HIDRA DE LERNA: O MONSTRO IMORTAL DE MUITAS CABEÇAS

HIDRA DE LERNA: O MONSTRO IMORTAL DE MUITAS CABEÇAS

Seria o caso agora de invocar aos céus para que nos mande Heracles, acompanhado das tochas de fogo de Iolaus, para dar fim a essa nova cabeça de Hidra, já que o governo brasileiro parece não saber de onde vem nem como combater a destruição causada por este novo monstro dos mares?

Por Zezé Weiss

Os meses de setembro e outubro de 2019 foram assim: a cada dia, as praias do Nordeste amanheceram coalhadas de manchas e pontos pretos, algumas grandes, gosmentas, assustadoras, outras menores, bordando vastidões de areia com grandes pingos de óleo-petróleo, todas trazidas pela força das marés que movimentam as ondas das águas do mar.

A cada manhã, ante a completa inoperância do Estado, centenas de voluntários e voluntárias tomaram para si a tarefa hercúlea de combater com as próprias mãos esse monstro terrível, como se fosse uma cobra com uma imensidão de cabeças e com o poder de disparar veneno a esmo, insistindo em tingir de dano e medo as areias nordestinas.

Embora medidas tardias tenham surgido por parte do governo federal, quase sessenta dias depois da primeira mancha, novembro entrou com o mar em plena atividade de devolver à terra um piche que não é seu, infelizmente para  uma areia que também não é dona sua, tristemente nas belas e  ensolaradas praias dos estados do Nordeste.

É como se Hidra, a besta imortal com corpo de dragão e cabeças de serpente, filha de Tifão e da metade mulher-metade cobra, Equidina, da mitologia grega, tivesse resolvido despertar da morte desde os pântanos do lago de Lerna, na região de Argólida, na Grécia Antiga, onde nasceu e viveu, para migrar, com toda a força de sua monstruosidade, para as bandas do oceano Atlântico, nas costas brasileiras.

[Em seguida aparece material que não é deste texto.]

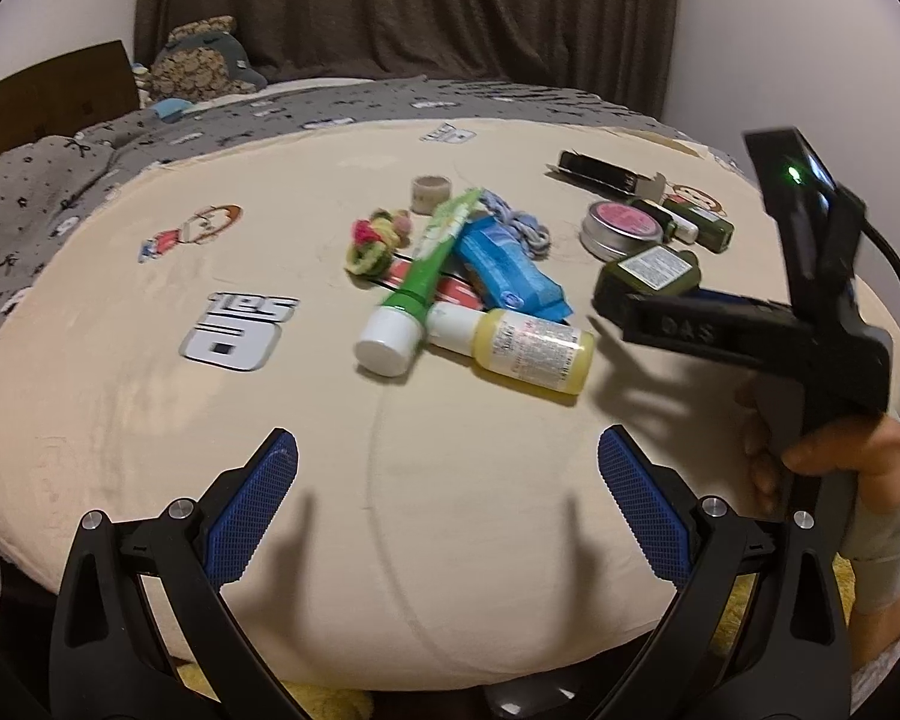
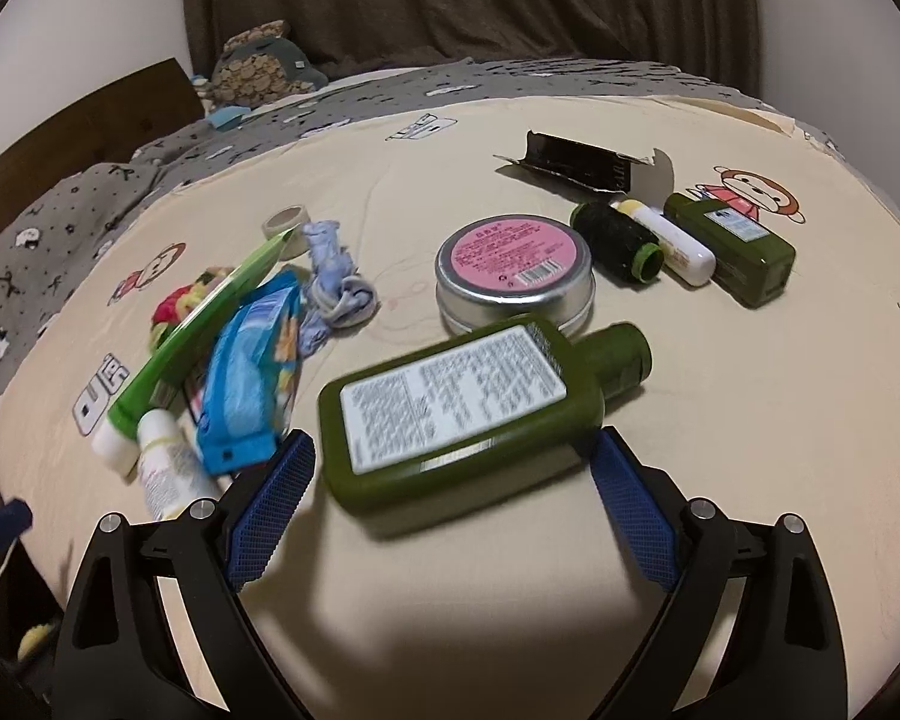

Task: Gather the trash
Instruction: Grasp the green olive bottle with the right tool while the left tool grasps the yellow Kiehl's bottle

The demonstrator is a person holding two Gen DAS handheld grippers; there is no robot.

Conta a lenda que, ainda bebê, Hera, a esposa do deus Zeus, adotou Hidra, dando ao maior monstro do pântano alimento, proteção e incentivo para desenvolver todos os seus instintos destrutivos. Treinada para destruir o que lhe viesse pela frente, com o tempo, Hidra tornou-se infinitamente mais perigosa do que a cobra, sua parente mais próxima.

Os números variam, mas conta-se que Hidra teria entre meia dúzia e uma centena de cabeças, cada uma delas sustentada por um enorme pescoço, com capacidade    de se enrolar ou se afastar e atacar os adversários em todos os ângulos possíveis.  Com toda essa mobilidade, o monstro consegue atacar amplas áreas, destruindo comunidades inocentes, devorando biodiversidades inteiras.

No caso de Hidra, entre as suas várias cabeças, conta a lenda que apenas uma era imortal, porém essa cabeça imortal era protegida por todas as outras cabeças mortais que cresciam ao seu redor. Se alguma das cabeças mortais fosse cortada, duas outras surgiriam no seu corpo para substituir a perda. O monstro só poderia ser morto se fosse cortada sua única cabeça imortal.

Um dia, Heracles, filho de Zeus, para também tornar-se imortal, recebeu como missão enfrentar e destruir a cabeça imortal de Hidra. Heracles então entrou no pântano e, com a boca e o nariz cobertos para não respirar o cheiro venenoso do monstro, começou a cortar as cabeças de Hidra o mais rápido que podia. Mas, quando mais cabeças cortava, muitas mais cabeças surgiam.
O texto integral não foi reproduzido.